Festival Amani 2018 : La rumba congolaise reconnue patrimoine national

Publié le: 12/02/2018 à 09h47min01s

Par Radio Moto Butembo-Beni

La révélation a été faite au cours de l’exposé du professeur YOKA LIYE de l’institut national des arts, INA, samedi 10 Février 2018. C’était à la clôture du Festival Culturel Amani dimanche 11 Février 2018 à Goma. Nombreux jeunes talents ont partagé leur expérience artistique et professionnelle à travers ce festival qui s’est déroulé sous le thème « Dansez pour changer, chanter pour la paix ».

Au-devant des participants, ce professeur spécialiste en art a rassuré que les démarches ont déjà abouti pour que la Rumba de la RDC soit reconnue comme patrimoine immatériel de l’UNESCO.

« Enfin, après, peut-être une centaine d’années de la pratique de la Rumba, elle est reconnue comme patrimoine national, il y a une année. Ca parait dérisoire, incroyable. Mais, c’est positif. Et il reste seulement à faire du côté du ministre de tutelle. L’histoire de la Rumba Congolaise est Unique : Elle part de la vie négrière au pays pour s’étendre aux Amériques et dans d’autres coins du monde. C’est aussi l’histoire du Fleuve Congo, la Rencontre du Fleuve Congo et l’Océan » a indiqué professeur YOKA LIYE.

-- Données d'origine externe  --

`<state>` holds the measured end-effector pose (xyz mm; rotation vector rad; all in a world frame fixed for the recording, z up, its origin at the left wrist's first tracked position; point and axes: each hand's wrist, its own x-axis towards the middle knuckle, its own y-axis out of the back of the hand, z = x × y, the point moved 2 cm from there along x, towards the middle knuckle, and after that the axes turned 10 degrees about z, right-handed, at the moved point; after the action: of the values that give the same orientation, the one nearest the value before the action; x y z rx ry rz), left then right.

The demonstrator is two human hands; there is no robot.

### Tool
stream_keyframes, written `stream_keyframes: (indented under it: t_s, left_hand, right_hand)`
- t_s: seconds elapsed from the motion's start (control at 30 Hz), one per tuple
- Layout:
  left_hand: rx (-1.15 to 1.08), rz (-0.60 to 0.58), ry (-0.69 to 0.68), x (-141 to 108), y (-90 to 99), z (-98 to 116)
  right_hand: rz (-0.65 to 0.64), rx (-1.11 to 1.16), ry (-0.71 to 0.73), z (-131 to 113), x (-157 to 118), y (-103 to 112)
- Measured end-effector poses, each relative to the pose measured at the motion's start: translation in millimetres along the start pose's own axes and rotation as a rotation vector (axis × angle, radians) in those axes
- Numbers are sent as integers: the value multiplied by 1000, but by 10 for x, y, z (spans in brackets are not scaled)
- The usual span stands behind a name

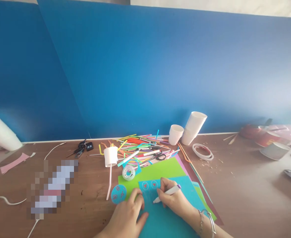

En outre, au cours du festival Amani, la présidente de l’union panafricaine de jeunesse, membre de l’organisation de ce festival a annoncé la création d’un fond provincial de la jeunesse. Francine MUYUMBA a indiqué que son rôle sera de financer l’entreprenariat de la jeunesse avec objectif de lutter contre l’enrôlement des jeunes dans des groupes armés. Elle affirme aussi avoir plaidé auprès du gouverneur pour le vote à l’assemblée provinciale d’un édit de la mise en place de ce fond. Francine MUYUMBA a rassuré de l’avancement des lobbyings au niveau africain pour l’approvisionnement de ce fond.

Un bémol qui attriste

Les organisateurs de la 5ième édition du Festival Amani se sont dits choqués de la disparition d’un artiste musicien de Goma, ancien prestataire de la 4ième édition. Black Man BAUSI ne fait plus de ses nouvelles depuis vendredi 09 Février 2018. D’aucuns pensent que c’est pour les critiques contenues dans le titre « Famille Munanitoka » qu’il aurait été privé de sa liberté. Cette chanson de Black Man BAUSI critique sévèrement un pasteur qui n’arrête pas à injurier dans ses prêches et sur les medias les autres églises de la ville de Goma et les acteurs politiques de l’opposition.